Glossario IA
Il dizionario completo dell'Intelligenza Artificiale
Adversarial Machine Learning
Field of study of the vulnerabilities of machine learning models against malicious attacks designed to deceive or degrade their performance. This discipline simultaneously develops attack techniques and defense strategies to strengthen the security of AI systems.
Evasion attacks
Attack techniques where imperceptible perturbations are applied to input data to mislead an already trained model. These attacks aim to bypass the model's decisions without modifying its internal parameters.
Data poisoning
Attack method consisting of injecting malicious data into the training set to compromise the performance of the final model. The objective is to create backdoors or systematically degrade predictions on specific targets.
Adversarial training
Training method that actively incorporates adversarial examples into the learning process to improve the model's robustness. This approach exposes the model to the types of attacks it might encounter in production.
Randomized smoothing
Certified defense technique that adds Gaussian noise to inputs and classifies by majority vote on multiple noisy samples. This method provides mathematical guarantees on the model's robustness against bounded perturbations.
Extraction attacks
Attack strategy aiming to reproduce or steal a proprietary model by querying its API and analyzing its responses. These attacks exploit information leaks through predictions to reconstruct the model or its training data.
Robustness certification
Mathematical process formally guaranteeing that a model maintains its correct predictions for all perturbations within a defined radius. This certification provides upper bounds on the model's vulnerability to attacks.
Gradient masking
Defense technique that modifies or masks the model's gradients to prevent attackers from calculating effective adversarial perturbations. Although it may seem effective, this approach is often bypassable by more sophisticated attacks.

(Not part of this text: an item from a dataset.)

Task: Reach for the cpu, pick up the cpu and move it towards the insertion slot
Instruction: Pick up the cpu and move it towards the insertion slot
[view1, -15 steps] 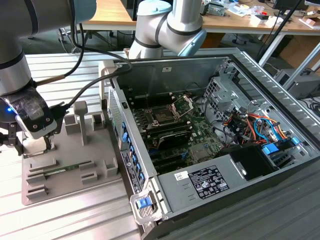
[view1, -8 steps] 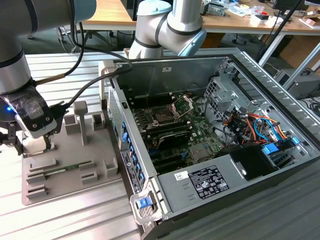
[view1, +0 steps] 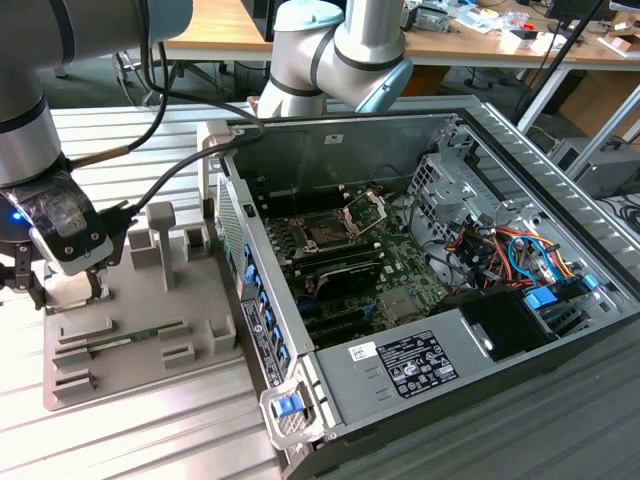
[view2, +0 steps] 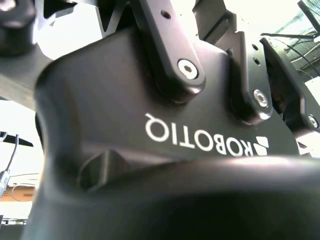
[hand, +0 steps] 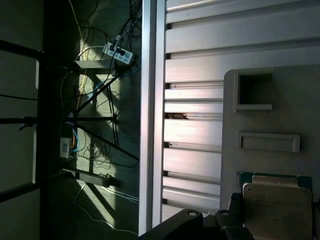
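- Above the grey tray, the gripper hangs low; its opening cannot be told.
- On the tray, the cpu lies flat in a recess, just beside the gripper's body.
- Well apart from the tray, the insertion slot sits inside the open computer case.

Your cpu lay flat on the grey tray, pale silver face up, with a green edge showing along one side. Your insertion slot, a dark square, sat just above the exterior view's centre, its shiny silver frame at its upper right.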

Universal Adversarial Attacks
Type of attack where a single perturbation can effectively fool a model across a wide range of different inputs. These attacks are particularly dangerous because they don't require computing a specific perturbation for each sample.
Robust Contrastive Learning
Learning approach that maximizes the similarity between representations of a sample and its adversarially augmented versions. This method encourages the model to develop features that are invariant to malicious perturbations.

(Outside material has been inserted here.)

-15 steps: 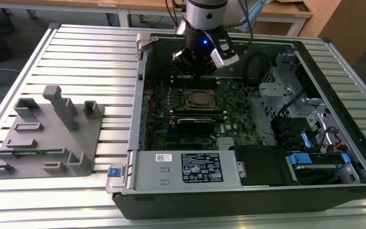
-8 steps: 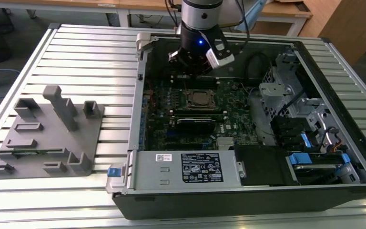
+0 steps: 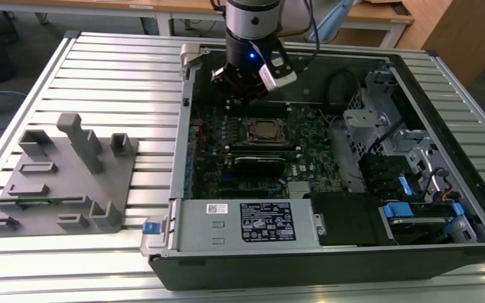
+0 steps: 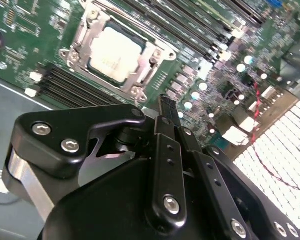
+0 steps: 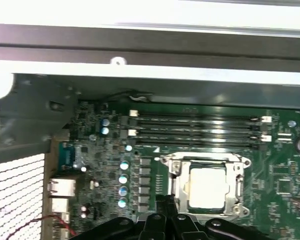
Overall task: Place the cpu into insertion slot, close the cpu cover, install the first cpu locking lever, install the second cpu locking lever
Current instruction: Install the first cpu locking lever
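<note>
The cpu (image 4: 112, 52) lies flat in the insertion slot (image 5: 171, 165) on the green motherboard, its pale metal face up. The silver cpu cover (image 4: 146, 67) is down around it as a frame, with the chip showing through its cut-out. In the exterior view the cpu (image 3: 266, 131) sits mid-board inside the open computer case. My gripper (image 4: 166, 100) hovers above the board just off one side of the socket, apart from it. Its two thin black fingers stand pressed together with nothing between them. In the first wrist view the gripper (image 5: 166, 201) points at the socket's near edge, next to the cpu (image 5: 206, 187).
Black memory slots (image 5: 197, 127) run beside the socket. A grey power-supply box (image 3: 242, 224) with a white label fills the case's front. Drive bays and cables (image 3: 394, 164) crowd the exterior view's right. A grey fixture block (image 3: 61, 183) stands on the slatted table at the exterior view's left.
</note>
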Tool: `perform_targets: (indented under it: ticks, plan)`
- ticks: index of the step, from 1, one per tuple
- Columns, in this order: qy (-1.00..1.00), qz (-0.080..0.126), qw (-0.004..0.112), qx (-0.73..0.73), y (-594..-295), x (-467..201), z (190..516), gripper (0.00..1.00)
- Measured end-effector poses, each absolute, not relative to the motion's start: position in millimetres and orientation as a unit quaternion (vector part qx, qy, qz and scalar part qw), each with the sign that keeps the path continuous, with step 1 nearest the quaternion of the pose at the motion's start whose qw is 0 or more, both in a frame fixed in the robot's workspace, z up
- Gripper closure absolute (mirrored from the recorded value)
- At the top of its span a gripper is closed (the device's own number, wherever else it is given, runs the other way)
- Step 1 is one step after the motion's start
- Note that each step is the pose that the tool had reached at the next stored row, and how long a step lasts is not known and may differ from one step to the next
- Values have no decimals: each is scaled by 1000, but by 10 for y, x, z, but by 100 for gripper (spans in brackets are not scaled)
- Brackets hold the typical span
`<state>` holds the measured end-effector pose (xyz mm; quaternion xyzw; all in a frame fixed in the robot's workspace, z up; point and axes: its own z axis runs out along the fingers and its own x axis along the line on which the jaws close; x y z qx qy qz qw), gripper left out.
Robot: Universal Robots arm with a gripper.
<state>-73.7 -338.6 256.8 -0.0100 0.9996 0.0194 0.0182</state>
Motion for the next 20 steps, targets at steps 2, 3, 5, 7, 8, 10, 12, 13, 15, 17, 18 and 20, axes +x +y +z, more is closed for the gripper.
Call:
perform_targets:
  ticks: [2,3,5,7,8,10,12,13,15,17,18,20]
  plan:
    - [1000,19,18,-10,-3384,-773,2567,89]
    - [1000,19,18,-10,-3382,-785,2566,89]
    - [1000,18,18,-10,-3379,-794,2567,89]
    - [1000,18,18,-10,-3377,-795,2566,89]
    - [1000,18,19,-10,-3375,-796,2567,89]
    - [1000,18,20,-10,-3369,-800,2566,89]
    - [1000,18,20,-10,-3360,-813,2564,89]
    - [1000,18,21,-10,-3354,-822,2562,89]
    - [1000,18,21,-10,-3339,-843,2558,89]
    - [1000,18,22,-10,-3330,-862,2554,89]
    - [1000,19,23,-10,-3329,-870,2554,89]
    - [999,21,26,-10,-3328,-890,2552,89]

Adversarial Example Detection
Set of techniques aimed at automatically identifying potentially manipulated inputs before they are processed by the main model. These systems often use meta-classifiers or statistical analyses of activations.
Verification-Based Training
Training method that integrates formal verifiers into the learning loop to ensure specified robustness properties. This approach combines performance optimization with mathematically proven safety constraints.
Physical Adversarial Attacks
Attacks where adversarial perturbations are applied in the real world to physical objects to deceive vision systems. These attacks must account for lighting conditions, viewing angles, and other environmental variables.